Lost Civilizations - I am finally attending a show at this recently opened venue, so I'll start first with a few words on 9th & Beats. It is nice sized room (between DC9 + Rock'n'Roll Hotel) with decent enough sound and a wide but not deep stage. There is seating, but mostly standing room. It is a part of a sports bar, but there is a quiet sushi bar hallway like space in between so, there is less bleedover noise than the Velvet Lounge or even Black Cat Backstage. This space makes the bar a little awkward as there is one guy to take orders and then run down to the main bar and kitchen to fill them. That is minor to me, but may affect some. Overall, as you will see, this looks like a successful addition to the club scene.
We begin with this local experimental collective that was five-strong tonight with an emphasis on bass as there was the usual electric paired up with a stand-up bass cello. There was a drummer, violin, and saxophone as well. The first 'song' went for 44 minutes and had a flowing trippy space-jazz feeling throughout. The sax started to dominate a bit, as it often does, but the player pulled it back enough which helped integrate it into a more complete sound (I believe I saw this guy play with Kohoutek at times in years past). The violin was a little too subdued as the percussion was strong and there were plenty of interesting bass moves of course. They did a quick second number which nicely finished off their 55 minute set. This was a good beginning, a sound easy to drift off with.
Janel & Anthony - This cello and electric guitar duo is well worth going out of your way for any time they play. They layer dreamy psychedelic loops for them to add tasty guitar runs and cello leads on top. Both of these players are masters at their instrument, but more importantly gel completely in presenting their sonic thoughts. This is beyond experimental music, since most experiments fail. This succeeded long ago and easily gravitates into any reasonably intelligent music fan's mind. When the cellist sings, it reminds me of the female vocal led songs on Book of AM with its dreamy prog-folk netherworld feeling. There is some krautrock in here, too, perhaps, but the sound is ultimately their own. And they know how to dramatically build to suspenseful points, just as you would want in the theater or at the movies.
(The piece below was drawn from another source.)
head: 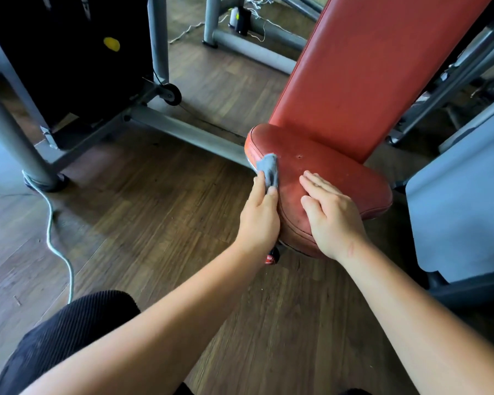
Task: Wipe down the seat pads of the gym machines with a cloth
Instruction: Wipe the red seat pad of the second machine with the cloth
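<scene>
Left hand: pinches the cloth between thumb and fingers, at the left edge of the seat pad.
Cloth: small, grey-blue, bunched; sticks out past the fingertips, pressed on the pad's left rim.
Right hand: holds nothing, fingers spread, palm flat on top of the pad, just right of the cloth.
Seat pad: red, worn, rounded; sits below the tilted red backrest.
Floor: wood planks; white cable lies at left.
</scene>
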### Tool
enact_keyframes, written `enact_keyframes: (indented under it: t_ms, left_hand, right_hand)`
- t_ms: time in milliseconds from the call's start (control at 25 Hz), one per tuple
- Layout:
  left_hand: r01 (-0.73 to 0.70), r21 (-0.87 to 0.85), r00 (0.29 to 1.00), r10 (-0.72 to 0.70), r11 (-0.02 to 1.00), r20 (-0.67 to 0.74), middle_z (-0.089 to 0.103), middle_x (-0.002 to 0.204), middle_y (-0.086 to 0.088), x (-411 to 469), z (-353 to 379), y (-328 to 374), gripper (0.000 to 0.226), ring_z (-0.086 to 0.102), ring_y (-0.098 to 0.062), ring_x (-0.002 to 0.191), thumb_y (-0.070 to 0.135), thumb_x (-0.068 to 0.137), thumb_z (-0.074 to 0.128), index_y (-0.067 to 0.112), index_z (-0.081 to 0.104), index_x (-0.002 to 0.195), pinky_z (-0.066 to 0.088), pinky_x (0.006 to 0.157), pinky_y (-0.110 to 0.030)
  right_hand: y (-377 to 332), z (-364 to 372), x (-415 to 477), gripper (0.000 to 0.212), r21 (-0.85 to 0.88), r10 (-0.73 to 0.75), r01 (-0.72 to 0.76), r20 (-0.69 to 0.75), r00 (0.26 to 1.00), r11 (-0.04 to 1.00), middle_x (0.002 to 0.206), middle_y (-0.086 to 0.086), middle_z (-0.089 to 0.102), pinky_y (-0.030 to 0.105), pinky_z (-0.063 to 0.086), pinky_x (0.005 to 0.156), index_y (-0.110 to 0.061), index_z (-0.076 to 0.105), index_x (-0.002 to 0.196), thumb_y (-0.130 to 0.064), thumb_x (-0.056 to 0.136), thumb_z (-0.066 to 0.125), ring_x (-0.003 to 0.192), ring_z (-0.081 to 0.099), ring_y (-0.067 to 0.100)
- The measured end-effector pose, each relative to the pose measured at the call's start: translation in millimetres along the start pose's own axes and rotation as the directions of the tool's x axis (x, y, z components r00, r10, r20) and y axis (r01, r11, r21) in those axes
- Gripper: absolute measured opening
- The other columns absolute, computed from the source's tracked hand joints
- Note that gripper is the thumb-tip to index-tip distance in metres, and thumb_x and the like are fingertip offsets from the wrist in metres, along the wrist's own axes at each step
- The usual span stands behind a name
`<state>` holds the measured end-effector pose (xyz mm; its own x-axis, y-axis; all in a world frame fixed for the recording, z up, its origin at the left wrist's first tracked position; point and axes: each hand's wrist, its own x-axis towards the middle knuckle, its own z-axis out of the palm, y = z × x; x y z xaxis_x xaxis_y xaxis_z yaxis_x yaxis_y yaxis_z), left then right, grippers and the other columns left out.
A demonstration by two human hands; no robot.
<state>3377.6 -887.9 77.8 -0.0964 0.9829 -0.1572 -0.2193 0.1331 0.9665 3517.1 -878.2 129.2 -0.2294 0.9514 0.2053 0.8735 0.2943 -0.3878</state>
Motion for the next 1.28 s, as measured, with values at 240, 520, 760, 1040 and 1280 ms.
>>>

I am a serious fan of these two and hopefully you will become one as well, if you are not already.
Jacco Gardner - I see they have the term 'baroque pop' on their website, which was also one of the first things I had written in my notes (and in capital letters). I am glad it was not just that I was chatting with Lorelei's drummer tonight who I had seen the Zombies and the Left Banke with last year that led me to think of their ties to classic baroque pop. But this Netherlands quartet takes that genre to new found heights that few bands are capable of getting anywhere near these days. Jacco Gardner is the keyboardist/lead vocalist who leads the band and is supplemented with acoustic guitar, bass and drums. There is a farfisa quality to much of the sound, but all the instruments pull away and combine in a quirky rhythm that takes you back to the sixties when pop music dropped acid for the first time. They also come from the country of the Outsiders and there may even be a little Group 1850 in here, although they are not overly heavy at all. The vocals achieve an amazing delicate balance and few bands treat them as well as these guys do. It reminds me a bit of the Ferdinando-Howell recordings from back in the day. I clearly enjoy a lot of different bands, but when a band has the vocal abilities shown here, they move well ahead of the pack in my mind (and my playlist settings). This is their first time in the states and hopefully they can find the audience that is there for them, even though the audience may not know it yet. Great finish to a fine show.
Quote of the Night: eavesdropping... "That's right--it is socially equidistant between Baltimore and Washington DC."